Feedback on status of Long Macro

S

Steve

I have a macro with a great numbers of steps (basically making a local
copy of tables from a very slow ODBC database and doing some linking
and calculations at the same time) The macro is calling a series of
Make Table queries. As the macro takes over 5 minutes to run, it would
be comforting / informative to know where it was up to at any point

Is there a way I can show the progress as the macro runs eg which
query is being run. Perfect world would be a % complete bar but I
think I'm looking for too much.
TIA
Steve
 
S

Steve Schapel

Steve,

You could have a form, which is open when the form is running, with a
Label control on the form. Insert a SetValue action before each of the
existing actions in the macro, to change the Caption of the label, to
whatever comforting words you want.

Do you think that will do it?
 
S

Steve

Steve,

You could have a form, which is open when the form is running, with a
Label control on the form. Insert a SetValue action before each of the
existing actions in the macro, to change the Caption of the label, to
whatever comforting words you want.

Do you think that will do it?

--
Steve Schapel, Microsoft Access MVP





- Show quoted text -

Technique sounds OK but I have no idea how to actually do it. Any
details (in fact lots of details) would be appreciated - no big words
please, I'm new here :)
Steve
 
S

Steve Schapel

Steve,

The level of delivery of your original post gave no hint that you are a
newbie. :)

So, what exactly didn't you understand in what I wrote?
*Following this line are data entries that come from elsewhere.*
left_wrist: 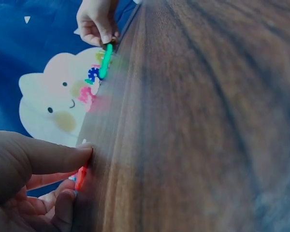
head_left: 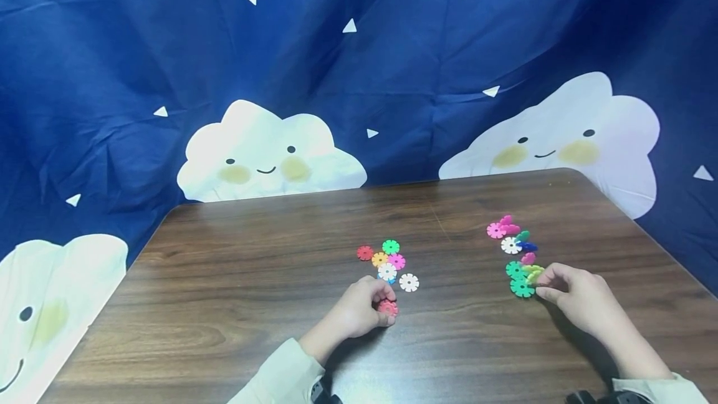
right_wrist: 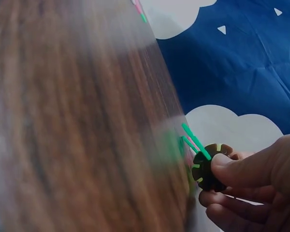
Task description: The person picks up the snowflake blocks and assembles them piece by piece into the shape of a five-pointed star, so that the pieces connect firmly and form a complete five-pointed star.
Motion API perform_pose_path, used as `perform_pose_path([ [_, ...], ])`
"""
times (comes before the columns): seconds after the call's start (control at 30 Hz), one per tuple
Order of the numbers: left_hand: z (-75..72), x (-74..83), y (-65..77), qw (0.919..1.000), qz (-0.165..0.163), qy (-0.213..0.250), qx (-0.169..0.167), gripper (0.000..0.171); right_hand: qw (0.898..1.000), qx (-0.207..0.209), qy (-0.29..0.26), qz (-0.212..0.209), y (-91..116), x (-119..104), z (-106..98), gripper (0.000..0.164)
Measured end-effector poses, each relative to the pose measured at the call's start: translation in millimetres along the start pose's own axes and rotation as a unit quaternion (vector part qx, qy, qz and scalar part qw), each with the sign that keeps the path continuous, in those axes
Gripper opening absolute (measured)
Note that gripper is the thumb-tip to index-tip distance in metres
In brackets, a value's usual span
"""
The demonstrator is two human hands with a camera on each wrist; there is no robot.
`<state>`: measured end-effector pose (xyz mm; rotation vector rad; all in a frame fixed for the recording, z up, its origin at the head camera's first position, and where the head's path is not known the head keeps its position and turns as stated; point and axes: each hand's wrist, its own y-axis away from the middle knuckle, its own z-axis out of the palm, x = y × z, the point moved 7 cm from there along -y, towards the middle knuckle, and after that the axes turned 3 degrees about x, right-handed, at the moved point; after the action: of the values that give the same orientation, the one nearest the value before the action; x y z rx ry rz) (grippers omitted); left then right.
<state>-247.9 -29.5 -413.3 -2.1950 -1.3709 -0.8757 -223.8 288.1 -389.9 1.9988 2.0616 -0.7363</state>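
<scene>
My left hand (head_left: pixel 359 309) pinches a coral-red notched plastic disc (head_left: pixel 387 308) by its edge, low over the table. In the left wrist view the same red disc (left_wrist: pixel 80 178) is seen edge-on between thumb and fingers. On the right, my right hand (head_left: pixel 583 299) grips a notched disc (right_wrist: pixel 210 166) that looks dark in the right wrist view. Two green discs (head_left: pixel 522 287) stand edge-on against it there; how they are slotted is partly hidden. Yellow-green discs (head_left: pixel 533 273) lie by the right fingertips in the head view.
Loose discs lie mid-table: red (head_left: pixel 365 253), green (head_left: pixel 391 247), orange (head_left: pixel 379 259), pink (head_left: pixel 397 261) and white (head_left: pixel 409 282). Beyond my right hand are a pink cluster (head_left: pixel 496 230), a white disc (head_left: pixel 511 245) and a blue one (head_left: pixel 528 246). A blue cloud-print cloth (head_left: pixel 392 67) hangs behind the wooden table (head_left: pixel 224 304).
</scene>
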Motion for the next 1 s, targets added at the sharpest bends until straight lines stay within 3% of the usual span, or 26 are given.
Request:
perform_pose_path([
  [0.33,-0.2,1.4,1.6,1.0000,-0.001,-0.004,0.002,0.025,1.000,-0.018,0.007,0.012,0,6,2,0.012],
  [0.6,-3.2,5.6,2.6,0.9995,0.027,-0.009,0.014,0.027,0.999,-0.033,0.016,0.014,0,3,-5,0.019],
  [0.83,-0.4,-0.2,-1.5,0.9999,-0.007,0.005,0.005,0.030,1.000,-0.015,0.011,-0.001,-7,-21,-19,0.026],
  [1.0,0.1,-1.4,-2.0,0.9996,-0.014,0.023,0.004,0.031,0.999,-0.016,-0.020,-0.023,-15,-50,-12,0.026],
])
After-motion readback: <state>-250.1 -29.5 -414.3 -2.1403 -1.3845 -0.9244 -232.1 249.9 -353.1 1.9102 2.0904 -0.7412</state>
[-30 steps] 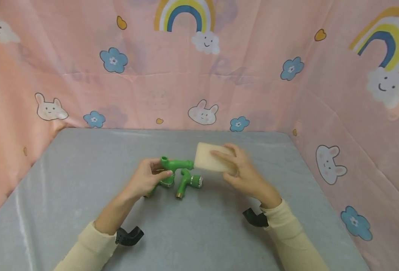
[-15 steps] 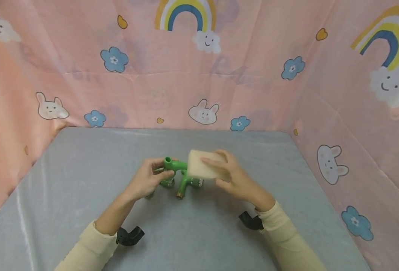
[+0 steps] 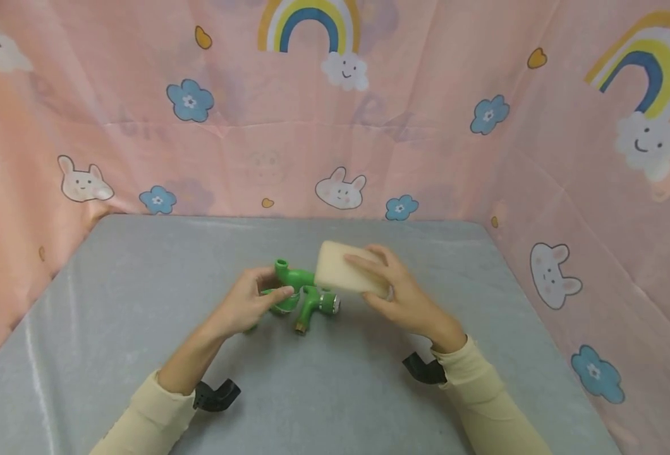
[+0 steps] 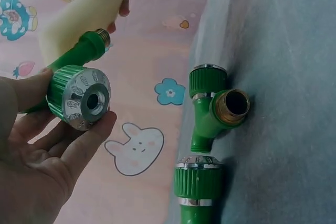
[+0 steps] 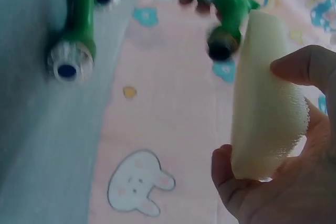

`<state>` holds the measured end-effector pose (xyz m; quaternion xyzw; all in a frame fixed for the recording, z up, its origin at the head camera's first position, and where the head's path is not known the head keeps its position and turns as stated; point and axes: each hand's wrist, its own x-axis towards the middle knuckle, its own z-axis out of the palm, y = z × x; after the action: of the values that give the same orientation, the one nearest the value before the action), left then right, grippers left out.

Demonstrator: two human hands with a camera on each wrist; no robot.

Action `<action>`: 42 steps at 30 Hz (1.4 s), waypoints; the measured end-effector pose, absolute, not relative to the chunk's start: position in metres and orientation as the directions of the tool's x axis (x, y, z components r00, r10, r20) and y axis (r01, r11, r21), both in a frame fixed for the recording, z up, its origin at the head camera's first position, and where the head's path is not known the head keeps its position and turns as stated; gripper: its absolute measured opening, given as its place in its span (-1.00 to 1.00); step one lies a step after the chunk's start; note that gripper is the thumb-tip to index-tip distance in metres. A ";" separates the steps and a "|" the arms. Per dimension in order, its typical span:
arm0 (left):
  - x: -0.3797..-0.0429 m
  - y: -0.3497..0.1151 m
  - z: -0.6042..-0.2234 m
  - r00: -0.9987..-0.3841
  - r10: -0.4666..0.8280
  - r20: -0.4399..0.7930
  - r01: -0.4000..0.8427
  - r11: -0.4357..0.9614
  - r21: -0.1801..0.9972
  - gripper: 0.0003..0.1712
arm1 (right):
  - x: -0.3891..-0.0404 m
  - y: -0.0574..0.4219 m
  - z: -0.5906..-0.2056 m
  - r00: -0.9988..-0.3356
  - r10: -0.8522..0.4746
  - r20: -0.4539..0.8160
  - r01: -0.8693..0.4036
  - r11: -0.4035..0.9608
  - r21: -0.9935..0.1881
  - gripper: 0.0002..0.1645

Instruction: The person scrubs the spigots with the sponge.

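Observation:
My left hand (image 3: 244, 302) grips a green plastic tap (image 3: 295, 277) above the table, fingers and thumb around its ribbed knob (image 4: 79, 97). The knob has a silver face, and the tap's brass-threaded end (image 4: 103, 37) points away from the palm in the left wrist view. A thick cream sponge (image 3: 343, 268) is held between the thumb and fingers of my right hand (image 3: 409, 300). In the head view the sponge overlaps the tap's right end; in the right wrist view its edge (image 5: 257, 77) lies close beside the tap's body.
Below the hands, a second green tap (image 3: 309, 311) lies on the grey cloth-covered table (image 3: 335, 392). Another tap (image 4: 197, 184) lies next to it, mostly hidden behind the left hand in the head view. A pink patterned curtain (image 3: 227, 151) stands behind.
The sponge has come leftward over the tap's end, dipping lower half a second ago and now raised and tilted again. The held tap has shifted and turned slightly in the left hand.

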<state>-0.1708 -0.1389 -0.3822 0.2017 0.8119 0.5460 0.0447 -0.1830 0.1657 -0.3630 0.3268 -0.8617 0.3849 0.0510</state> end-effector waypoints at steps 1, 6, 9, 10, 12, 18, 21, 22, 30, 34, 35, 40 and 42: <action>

You already have a macro, and a macro is triggered by an Event. And in
the kind of scenario you described, this is typically an event borne by
a Form. For example, the Click event of a Command Button on a Form.
So, in the absence of you giving any information to the contrary, I will
continue to work on that assumption.

So, as I said... You have a form.

And on that form, you put a Label. Ok?

Now, go to your macro, and, to quote from my earler post, "insert a
SetValue action before each of the existing actions in the macro, to
change the Caption of the label".

What this means is this... You have a macro with a number of actions.
You have already made a macro, so I assume you know how to add Actions
to a macro. Put a SetValue action into the macro, before the existing
first action. Set the Arguments of the SetValue action like this...
Item: [NameOfTheLabel].[Caption]
Expression: "Now making a table called Fred"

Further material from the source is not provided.